Zwischen Versorgung und Forschung

HEIDELBERG. Sie gelten nach wie vor als die Flagschiffe der medizinischen Versorgung. Doch auch die bundesweit 32 Universitätsklinika müssen sich angesichts wirtschaftlicher und politischer Zwänge zunehmend rüsten. Das wurde auch beim 69. ordentlichen Medizinischen Fakultätentag (MFT) in Heidelberg deutlich. Notwendige Neustrukturierungen und die von manchen Politikern gewünschte (Teil-)Privatisierung der Hochschulmedizin standen hier zur Diskussion.

Von Marion Lisson Veröffentlicht:
Die Uniklinik Gießen-Marburg wurde bereits privatisiert, viele private Investoren interessieren sich für Kooperationen mit Hochschulkrankenhäusern.

Die Uniklinik Gießen-Marburg wurde bereits privatisiert, viele private Investoren interessieren sich für Kooperationen mit Hochschulkrankenhäusern.

© Foto:Wegst

"Zwei Drittel der Universitätsklinika schreiben mittlerweile immerhin schwarze Zahlen", berichtete Professor Jörg Rüdiger Siewert, Ärztlicher Direktor des Heidelberger Universitätsklinikums vor den rund 200 Besuchern des Fakultätentages. Die Umstellung auf die neue Vergütungsregelung DRG sei vollzogen, die Angst vor der Pleite für die meisten Häuser vom Tisch, sagte er. Dennoch seien die Universitätskliniken gefordert, sich zu rüsten.

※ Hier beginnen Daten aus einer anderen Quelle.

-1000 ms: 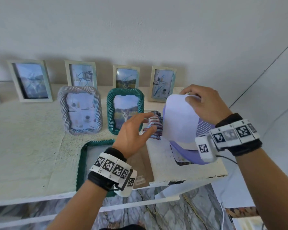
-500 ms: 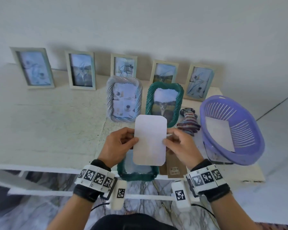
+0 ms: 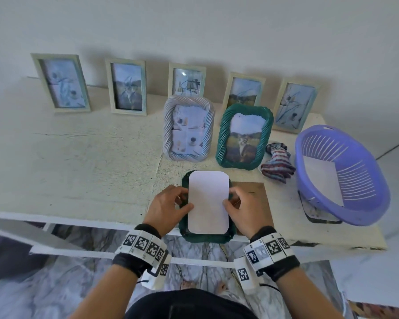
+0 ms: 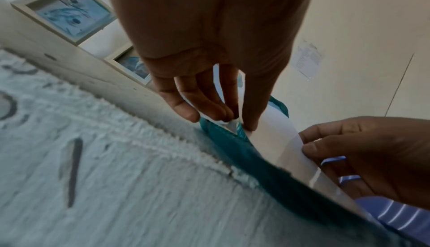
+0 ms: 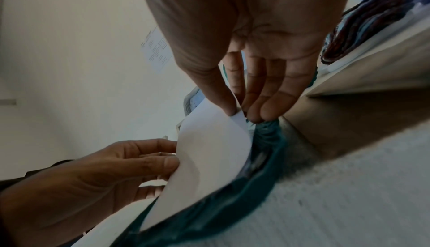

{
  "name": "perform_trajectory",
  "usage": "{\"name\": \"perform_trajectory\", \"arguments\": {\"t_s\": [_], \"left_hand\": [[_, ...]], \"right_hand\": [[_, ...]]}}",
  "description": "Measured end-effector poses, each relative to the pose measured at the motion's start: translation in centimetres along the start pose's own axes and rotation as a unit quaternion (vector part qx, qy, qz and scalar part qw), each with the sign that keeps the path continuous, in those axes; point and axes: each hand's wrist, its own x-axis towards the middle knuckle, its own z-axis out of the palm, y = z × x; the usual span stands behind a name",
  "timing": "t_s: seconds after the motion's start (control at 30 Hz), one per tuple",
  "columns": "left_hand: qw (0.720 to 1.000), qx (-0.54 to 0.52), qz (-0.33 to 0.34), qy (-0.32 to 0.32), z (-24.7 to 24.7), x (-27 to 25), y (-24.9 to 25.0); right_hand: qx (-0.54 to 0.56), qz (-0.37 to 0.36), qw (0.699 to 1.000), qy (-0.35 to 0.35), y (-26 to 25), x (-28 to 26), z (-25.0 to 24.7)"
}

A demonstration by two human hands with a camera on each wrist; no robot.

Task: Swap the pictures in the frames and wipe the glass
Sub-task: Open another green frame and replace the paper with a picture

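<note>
Lowering a white photo, blank side up, into the back of a green frame lying flat at the table's [image 3: 83,162] near edge, by the look of it

Largest first: pale rough table against a plain wall [image 3: 217,24], marble-pattern floor below. Purple basket [image 3: 364,217] at the right end, a white sheet inside it. Row of five pale frames along the wall, then a grey rope frame [image 3: 168,125] and a green rope frame with a cat picture [image 3: 220,139] standing in front. Brown backing board [image 3: 260,194] lies flat just right of the work, partly under the right hand. Striped cloth [image 3: 277,165] bunched between the cat frame and basket, untouched, so wiping judged not yet done

Key relation: photo [image 3: 208,201] sits over the flat green frame [image 3: 206,238], long axis running away from the person, same as the frame opening. It looks bowed, edges lifted, not seated; wrist views show it curving up off the frame. Left hand [image 3: 165,206] pinches the left long edge, thumb on top, fingers under; right hand [image 3: 247,208] pinches the right long edge the same way. Both equally near, one per side, fingertips touching the frame rim

Next move likely needs the sheet pressed down into the recess; corners could catch on the rim. Backing board close by the right hand for closing up
</note>
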Motion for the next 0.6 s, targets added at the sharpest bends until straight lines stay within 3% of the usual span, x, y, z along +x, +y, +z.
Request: {"name": "perform_trajectory", "arguments": {"t_s": [0.23, 0.6], "left_hand": [[0.998, 0.033, -0.050, 0.002, -0.01, -0.16, -1.26], [0.998, 0.019, -0.053, -0.007, 0.11, -0.51, -1.55]], "right_hand": [[-0.022, -0.005, 1.000, 0.003, -0.03, 0.35, 1.68], [-0.043, -0.005, 0.999, -0.019, 0.29, 0.38, 2.05]]}}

"Spitzenforschung erfordert zum Beispiel eine Schwerpunktsetzung", betonte der Generalsekretär des Wissenschaftsrates Wedig von Heyden. Auch über die Vernetzung mit benachbarten Fächern müsse dabei nachgedacht werden, so der Ministerialdirigent.

Bereits jetzt seien die Anforderungen an die Uniklinika außerordentlich hoch, waren sich alle Anwesenden einig. So sollen die Mediziner nicht nur in Forschung und Lehre am besten exzellent sein, sondern auch die qualitativ hochwertige medizinische Maximal-Versorgung der Patienten aufrechterhalten. Dass dabei wirtschaftliche Kriterien einzuhalten sind, versteht sich von selbst.

Die Kliniken müssten sich dringlich Gedanken darüber machen, ob sie mehr im Bereich der Forschung oder der Lehre ihren Schwerpunkt setzen wollten, forderte von Heyden in diesem Zusammenhang. Eine Differenzierung in diesem Punkt sei unumgänglich. Eine aktuelle Umfrage des Wissenschaftsrates unter Studierenden des Sommersemesters 2007 habe erneut deutlich gemacht, dass ein Professor nicht automatisch die Bereiche Forschung, Lehre, und medizinische Krankenversorgung gleichermaßen perfekt abdecken könne.

Wissenschaftsrat empfiehlt Professur mit Schwerpunkt Lehre.

"Für viele Mediziner ist die Forschung alles, die Lehre jedoch nachrangig", sagte Heyden. Nicht umsonst werde gerne von einer "Lehrbelastung" gesprochen. Es sei daher wichtig, die Lehre auf die "gleiche Augenhöhe" zu bringen, wie die Forschung. Der Wissenschaftsrat arbeite deshalb auch derzeit an einer Empfehlung, nach der in den Universitätsklinika eine Professur mit Schwerpunkt Lehre eingeführt werden soll. Das Land Baden-Württemberg habe erfreulicherweise bereits ein entsprechendes Gesetz vorgesehen.

Es gelte die Kräfte der Hochschulmedizin zu bündeln, fasste Siewert zusammen. Es müsse im übrigen auch die Frage geklärt werden, wie man mit privaten Investoren künftig verhandeln wolle. Immer mehr private Träger seien daran interessiert, mit dem Flaggschiff Universitätsklinik zu kooperieren, um von dem Image und Know-how zu profitieren. "Wir müssen fragen: Was ist Euch das wert?", so Siewert. Erst vor kurzem hatte auch ein Gutachten der Unternehmensberatung Roland Berger den Universitätsklinika in Baden-Württemberg eine Öffnung empfohlen. In wie weit die Teilprivatisierung der Hochschulmedizin für Baden-Württemberg noch ein Thema werden kann, das wollen Siewert und seine Kollegen in den nächsten Wochen bei einem Gespräch mit Ministerpräsident Günther Oettinger (CDU) erläutern.